(Records contained in a dataset)
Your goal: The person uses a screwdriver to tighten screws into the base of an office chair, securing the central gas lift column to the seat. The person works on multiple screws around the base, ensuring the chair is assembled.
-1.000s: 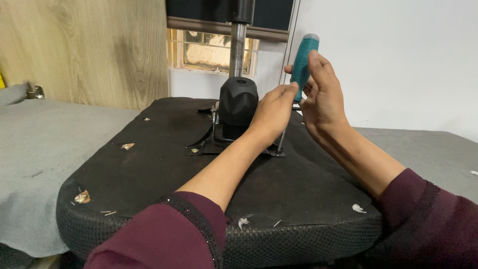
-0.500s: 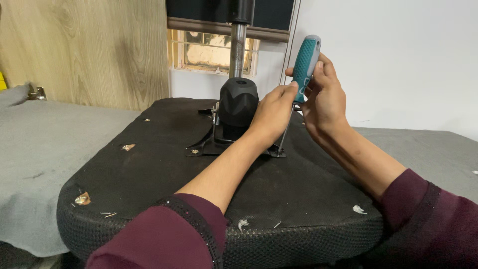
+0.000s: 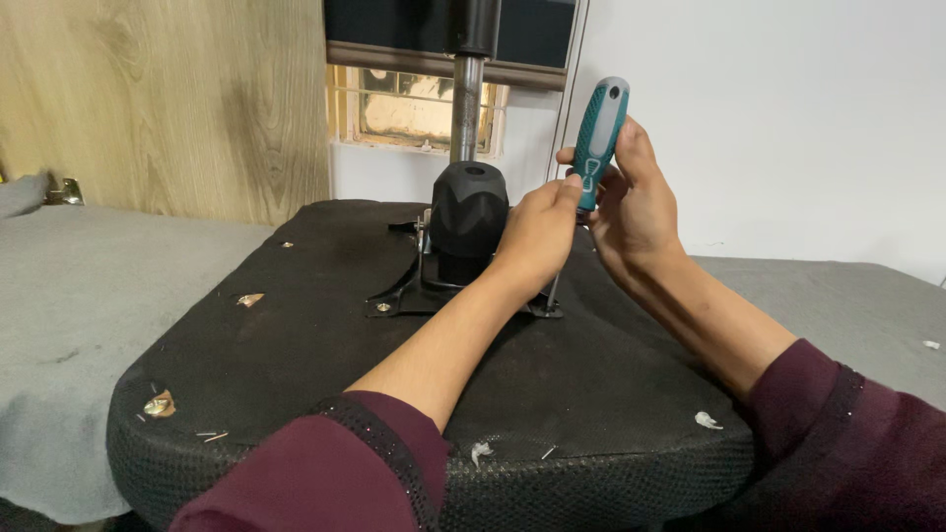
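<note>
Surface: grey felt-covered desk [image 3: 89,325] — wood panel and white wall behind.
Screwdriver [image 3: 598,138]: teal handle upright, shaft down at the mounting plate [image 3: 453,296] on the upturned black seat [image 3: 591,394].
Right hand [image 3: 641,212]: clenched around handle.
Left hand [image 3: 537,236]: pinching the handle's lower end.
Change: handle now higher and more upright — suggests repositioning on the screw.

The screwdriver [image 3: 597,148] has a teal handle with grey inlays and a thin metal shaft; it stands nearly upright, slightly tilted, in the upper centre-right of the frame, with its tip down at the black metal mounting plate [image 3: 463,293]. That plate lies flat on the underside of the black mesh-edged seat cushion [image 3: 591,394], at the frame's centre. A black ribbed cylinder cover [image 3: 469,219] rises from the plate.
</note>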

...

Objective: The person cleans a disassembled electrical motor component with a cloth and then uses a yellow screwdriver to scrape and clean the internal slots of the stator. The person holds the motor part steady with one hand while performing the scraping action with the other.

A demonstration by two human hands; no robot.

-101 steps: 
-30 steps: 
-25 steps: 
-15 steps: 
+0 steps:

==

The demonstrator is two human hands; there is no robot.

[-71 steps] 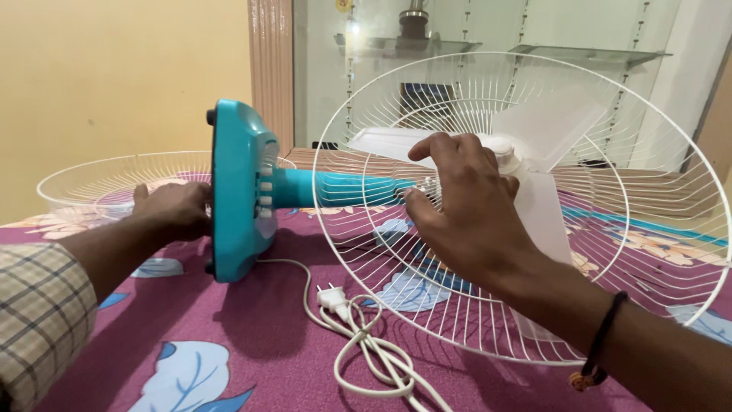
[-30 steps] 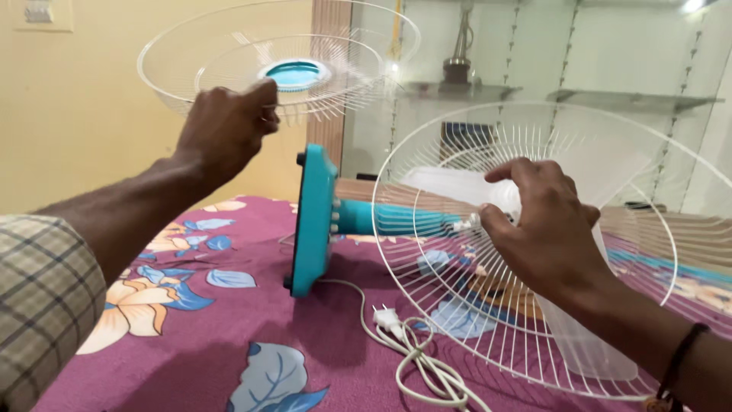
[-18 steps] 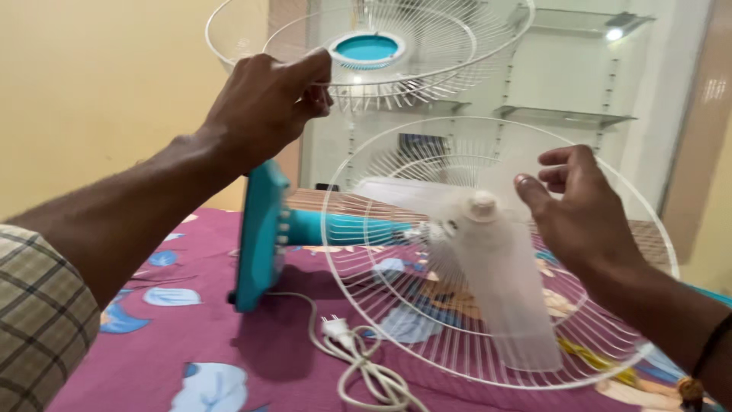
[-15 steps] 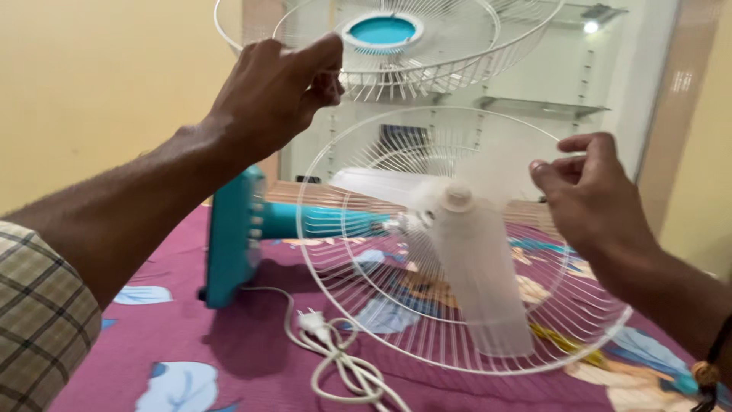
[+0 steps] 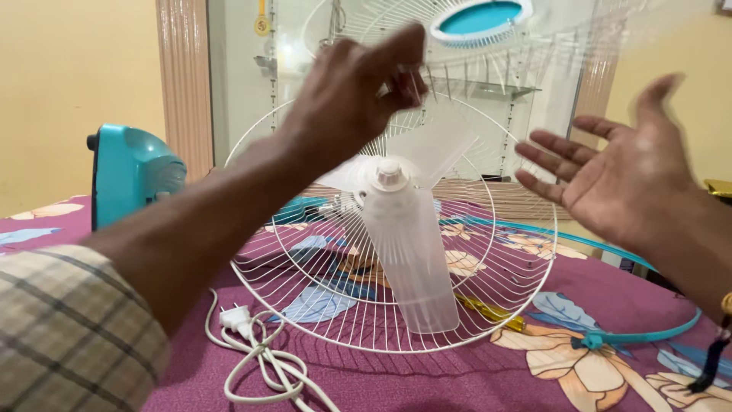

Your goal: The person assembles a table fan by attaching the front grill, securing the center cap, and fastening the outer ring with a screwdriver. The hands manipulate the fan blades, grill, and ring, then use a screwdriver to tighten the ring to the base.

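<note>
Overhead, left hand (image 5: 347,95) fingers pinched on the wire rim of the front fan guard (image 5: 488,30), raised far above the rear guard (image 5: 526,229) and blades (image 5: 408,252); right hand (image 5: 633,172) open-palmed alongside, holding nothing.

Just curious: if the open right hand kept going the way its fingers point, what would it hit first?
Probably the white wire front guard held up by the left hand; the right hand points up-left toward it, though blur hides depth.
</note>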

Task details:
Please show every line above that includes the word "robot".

Response area:
A demonstration by two human hands; no robot.
The demonstrator is two human hands; there is no robot.

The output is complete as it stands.